(Exercise goal)
Would you please transcribe, exactly as written, the lines of the entries below starting at the one that holds "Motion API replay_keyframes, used" and ending at the one that holds "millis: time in", both included?

(Supplied information)
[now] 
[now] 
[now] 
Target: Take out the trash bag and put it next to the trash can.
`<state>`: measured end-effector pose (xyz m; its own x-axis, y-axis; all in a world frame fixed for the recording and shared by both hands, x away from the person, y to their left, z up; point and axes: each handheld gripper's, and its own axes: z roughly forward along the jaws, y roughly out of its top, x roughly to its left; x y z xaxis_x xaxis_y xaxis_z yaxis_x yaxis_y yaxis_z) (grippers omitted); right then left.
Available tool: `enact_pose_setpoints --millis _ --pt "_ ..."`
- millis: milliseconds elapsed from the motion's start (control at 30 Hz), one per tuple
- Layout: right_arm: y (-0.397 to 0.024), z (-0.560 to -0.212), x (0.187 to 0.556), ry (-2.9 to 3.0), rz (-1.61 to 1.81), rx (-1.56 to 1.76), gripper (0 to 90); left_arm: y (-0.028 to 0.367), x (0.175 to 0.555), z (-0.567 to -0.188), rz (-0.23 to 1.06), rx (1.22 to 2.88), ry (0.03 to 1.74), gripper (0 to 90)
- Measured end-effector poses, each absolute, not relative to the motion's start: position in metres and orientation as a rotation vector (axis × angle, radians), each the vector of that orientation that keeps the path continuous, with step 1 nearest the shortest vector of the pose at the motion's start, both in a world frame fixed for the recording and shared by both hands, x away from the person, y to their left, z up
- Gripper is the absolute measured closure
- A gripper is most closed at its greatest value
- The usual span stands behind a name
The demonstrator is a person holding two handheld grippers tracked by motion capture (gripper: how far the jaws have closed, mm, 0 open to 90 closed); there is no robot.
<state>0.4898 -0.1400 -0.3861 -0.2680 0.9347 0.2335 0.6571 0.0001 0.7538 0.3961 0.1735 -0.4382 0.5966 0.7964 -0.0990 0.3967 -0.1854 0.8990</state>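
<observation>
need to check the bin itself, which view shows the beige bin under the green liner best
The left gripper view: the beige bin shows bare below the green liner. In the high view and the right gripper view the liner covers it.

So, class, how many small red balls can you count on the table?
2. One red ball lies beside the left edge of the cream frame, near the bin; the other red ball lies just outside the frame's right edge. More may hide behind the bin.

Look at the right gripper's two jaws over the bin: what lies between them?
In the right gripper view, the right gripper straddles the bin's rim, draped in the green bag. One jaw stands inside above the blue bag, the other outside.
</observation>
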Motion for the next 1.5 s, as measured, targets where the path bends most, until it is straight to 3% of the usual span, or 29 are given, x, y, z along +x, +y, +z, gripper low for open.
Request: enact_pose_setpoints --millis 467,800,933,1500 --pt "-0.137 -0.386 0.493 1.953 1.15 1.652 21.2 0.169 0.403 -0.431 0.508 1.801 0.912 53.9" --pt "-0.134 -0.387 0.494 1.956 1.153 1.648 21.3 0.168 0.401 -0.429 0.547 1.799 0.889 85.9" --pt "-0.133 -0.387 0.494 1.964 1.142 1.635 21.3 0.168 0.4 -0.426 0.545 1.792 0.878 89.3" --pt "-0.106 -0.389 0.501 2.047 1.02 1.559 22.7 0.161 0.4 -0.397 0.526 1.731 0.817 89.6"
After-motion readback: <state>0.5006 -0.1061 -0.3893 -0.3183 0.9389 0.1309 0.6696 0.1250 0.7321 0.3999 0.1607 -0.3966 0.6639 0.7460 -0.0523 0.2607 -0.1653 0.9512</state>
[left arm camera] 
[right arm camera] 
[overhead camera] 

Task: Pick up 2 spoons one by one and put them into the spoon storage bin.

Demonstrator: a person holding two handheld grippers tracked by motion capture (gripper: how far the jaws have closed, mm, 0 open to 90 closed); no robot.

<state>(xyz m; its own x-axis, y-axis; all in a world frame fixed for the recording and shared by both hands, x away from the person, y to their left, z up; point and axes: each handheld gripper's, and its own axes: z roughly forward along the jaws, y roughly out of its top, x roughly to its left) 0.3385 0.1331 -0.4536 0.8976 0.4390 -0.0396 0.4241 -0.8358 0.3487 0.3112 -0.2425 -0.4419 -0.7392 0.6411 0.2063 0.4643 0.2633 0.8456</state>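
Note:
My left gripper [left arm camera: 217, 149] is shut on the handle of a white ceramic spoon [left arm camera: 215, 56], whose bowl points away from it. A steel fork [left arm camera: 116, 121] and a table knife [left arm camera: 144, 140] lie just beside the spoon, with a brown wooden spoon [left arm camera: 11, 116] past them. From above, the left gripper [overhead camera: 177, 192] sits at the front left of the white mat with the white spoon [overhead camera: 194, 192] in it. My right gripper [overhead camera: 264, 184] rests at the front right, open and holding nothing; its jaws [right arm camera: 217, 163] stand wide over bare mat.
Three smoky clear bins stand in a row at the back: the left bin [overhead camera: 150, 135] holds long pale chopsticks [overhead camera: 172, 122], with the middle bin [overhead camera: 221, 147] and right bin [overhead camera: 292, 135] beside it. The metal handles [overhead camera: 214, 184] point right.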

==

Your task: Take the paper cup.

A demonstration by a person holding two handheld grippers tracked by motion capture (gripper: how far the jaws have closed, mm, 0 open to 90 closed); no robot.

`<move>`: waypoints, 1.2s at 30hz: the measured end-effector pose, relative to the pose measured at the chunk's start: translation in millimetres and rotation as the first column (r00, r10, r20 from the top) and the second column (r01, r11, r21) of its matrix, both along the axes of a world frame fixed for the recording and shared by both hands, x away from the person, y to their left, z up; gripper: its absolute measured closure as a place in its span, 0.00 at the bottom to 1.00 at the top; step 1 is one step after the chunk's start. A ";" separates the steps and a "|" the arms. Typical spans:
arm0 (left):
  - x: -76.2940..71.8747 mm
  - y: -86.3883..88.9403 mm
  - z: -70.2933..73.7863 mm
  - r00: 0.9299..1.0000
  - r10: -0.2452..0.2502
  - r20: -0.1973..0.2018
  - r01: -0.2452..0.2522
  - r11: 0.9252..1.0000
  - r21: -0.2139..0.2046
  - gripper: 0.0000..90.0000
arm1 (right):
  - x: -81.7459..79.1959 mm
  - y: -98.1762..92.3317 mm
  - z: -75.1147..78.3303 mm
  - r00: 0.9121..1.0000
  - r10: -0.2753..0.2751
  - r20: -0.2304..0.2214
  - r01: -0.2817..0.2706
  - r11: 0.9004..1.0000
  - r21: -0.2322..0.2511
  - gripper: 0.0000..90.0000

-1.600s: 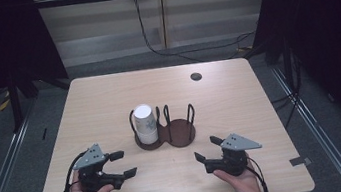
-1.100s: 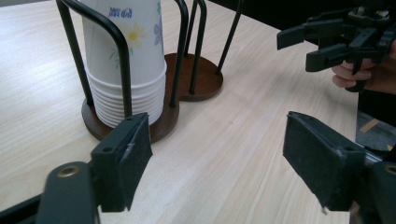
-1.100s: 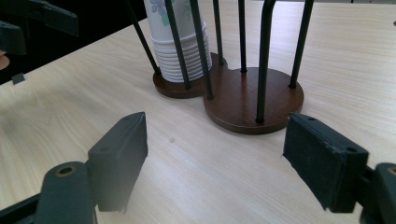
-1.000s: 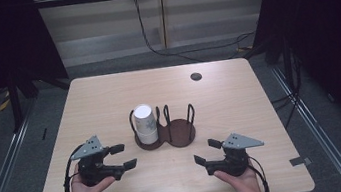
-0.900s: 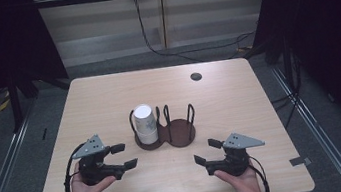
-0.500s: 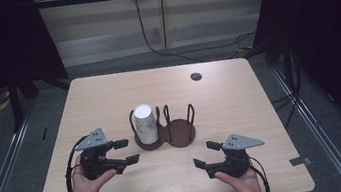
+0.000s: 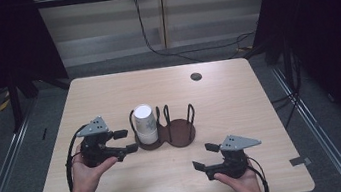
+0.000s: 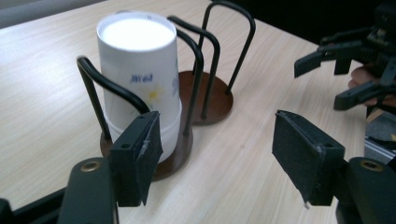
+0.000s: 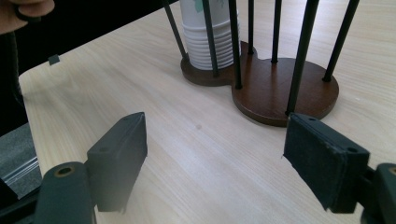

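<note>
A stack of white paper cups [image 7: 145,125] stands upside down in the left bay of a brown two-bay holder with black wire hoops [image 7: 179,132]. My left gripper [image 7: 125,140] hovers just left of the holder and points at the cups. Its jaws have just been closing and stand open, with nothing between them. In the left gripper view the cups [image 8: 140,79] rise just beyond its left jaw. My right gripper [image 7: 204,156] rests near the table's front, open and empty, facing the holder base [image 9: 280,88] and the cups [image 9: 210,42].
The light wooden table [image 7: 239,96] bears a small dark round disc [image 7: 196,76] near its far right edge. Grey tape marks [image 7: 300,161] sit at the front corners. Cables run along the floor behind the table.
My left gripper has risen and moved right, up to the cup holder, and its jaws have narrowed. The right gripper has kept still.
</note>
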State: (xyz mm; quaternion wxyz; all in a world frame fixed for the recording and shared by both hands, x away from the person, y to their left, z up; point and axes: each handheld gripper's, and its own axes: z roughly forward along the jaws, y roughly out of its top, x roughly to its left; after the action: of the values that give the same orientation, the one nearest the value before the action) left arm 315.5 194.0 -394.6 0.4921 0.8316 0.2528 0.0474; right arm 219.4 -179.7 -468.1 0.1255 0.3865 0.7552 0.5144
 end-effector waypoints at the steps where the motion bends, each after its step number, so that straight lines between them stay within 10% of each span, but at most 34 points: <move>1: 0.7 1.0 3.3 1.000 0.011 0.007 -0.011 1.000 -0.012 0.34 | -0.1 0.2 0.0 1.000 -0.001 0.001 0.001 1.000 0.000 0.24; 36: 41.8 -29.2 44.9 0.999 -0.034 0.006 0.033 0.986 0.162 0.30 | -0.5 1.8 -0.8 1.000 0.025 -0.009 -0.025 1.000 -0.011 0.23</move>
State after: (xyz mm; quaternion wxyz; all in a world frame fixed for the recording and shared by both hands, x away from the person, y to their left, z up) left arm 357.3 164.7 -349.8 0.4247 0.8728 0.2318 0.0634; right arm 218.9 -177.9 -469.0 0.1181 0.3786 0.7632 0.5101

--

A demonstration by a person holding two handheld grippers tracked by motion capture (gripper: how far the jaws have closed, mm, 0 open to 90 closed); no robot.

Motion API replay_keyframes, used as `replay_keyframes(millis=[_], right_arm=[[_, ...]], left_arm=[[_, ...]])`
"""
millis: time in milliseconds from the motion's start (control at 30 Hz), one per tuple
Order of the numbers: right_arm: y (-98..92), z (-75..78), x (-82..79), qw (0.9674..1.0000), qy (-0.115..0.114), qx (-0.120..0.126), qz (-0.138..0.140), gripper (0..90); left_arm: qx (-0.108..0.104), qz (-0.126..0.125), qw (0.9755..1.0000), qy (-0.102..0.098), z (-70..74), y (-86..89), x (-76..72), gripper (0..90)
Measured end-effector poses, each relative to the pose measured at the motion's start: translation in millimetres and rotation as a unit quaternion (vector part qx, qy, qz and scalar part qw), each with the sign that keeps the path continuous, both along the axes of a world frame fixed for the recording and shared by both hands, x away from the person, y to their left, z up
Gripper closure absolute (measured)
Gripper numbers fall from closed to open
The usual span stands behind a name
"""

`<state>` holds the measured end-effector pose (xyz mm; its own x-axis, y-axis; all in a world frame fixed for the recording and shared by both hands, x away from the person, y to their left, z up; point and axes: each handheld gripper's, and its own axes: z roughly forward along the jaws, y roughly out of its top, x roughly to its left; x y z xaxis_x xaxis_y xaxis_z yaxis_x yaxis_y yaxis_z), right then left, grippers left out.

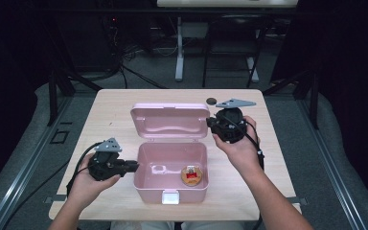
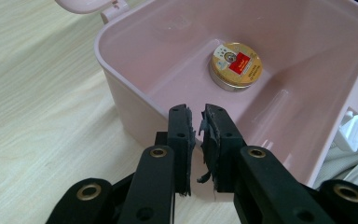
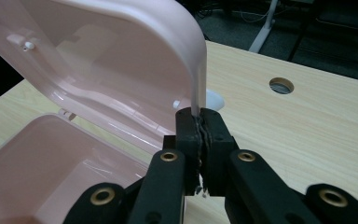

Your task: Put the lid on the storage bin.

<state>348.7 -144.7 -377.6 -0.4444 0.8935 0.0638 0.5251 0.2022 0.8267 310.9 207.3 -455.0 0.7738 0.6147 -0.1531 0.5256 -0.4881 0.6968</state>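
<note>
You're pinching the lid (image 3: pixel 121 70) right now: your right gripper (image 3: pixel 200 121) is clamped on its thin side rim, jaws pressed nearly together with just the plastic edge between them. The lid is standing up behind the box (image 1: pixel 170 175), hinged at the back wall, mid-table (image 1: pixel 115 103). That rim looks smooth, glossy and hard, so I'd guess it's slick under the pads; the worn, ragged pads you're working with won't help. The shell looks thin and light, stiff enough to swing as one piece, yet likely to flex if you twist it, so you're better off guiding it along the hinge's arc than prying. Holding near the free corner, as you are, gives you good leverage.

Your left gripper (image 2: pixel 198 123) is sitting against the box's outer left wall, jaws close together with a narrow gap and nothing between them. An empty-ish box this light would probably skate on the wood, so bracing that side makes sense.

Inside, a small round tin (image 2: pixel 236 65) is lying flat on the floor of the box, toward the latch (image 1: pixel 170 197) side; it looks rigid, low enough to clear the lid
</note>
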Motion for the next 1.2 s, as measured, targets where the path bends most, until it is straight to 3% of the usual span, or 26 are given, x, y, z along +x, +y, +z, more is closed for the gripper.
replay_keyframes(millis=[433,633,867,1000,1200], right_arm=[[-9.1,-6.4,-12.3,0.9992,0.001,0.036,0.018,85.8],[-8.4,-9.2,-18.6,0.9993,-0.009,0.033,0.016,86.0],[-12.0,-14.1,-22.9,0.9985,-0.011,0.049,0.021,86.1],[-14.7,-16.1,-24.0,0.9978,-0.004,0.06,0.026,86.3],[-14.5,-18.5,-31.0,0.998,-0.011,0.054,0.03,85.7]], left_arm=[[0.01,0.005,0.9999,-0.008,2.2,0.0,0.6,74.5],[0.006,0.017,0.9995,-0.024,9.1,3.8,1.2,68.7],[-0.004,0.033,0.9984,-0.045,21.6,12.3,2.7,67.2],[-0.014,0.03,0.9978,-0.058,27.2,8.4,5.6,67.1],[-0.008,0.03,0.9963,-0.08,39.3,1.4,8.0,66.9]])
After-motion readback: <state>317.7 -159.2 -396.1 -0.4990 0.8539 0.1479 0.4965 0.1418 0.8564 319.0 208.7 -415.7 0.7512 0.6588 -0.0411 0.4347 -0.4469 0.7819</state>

(Final answer)
Motion API replay_keyframes, used as `replay_keyframes(millis=[_], right_arm=[[_, ...]], left_arm=[[_, ...]])`
"""
millis: time in milliseconds from the motion's start (control at 30 Hz), one per tuple

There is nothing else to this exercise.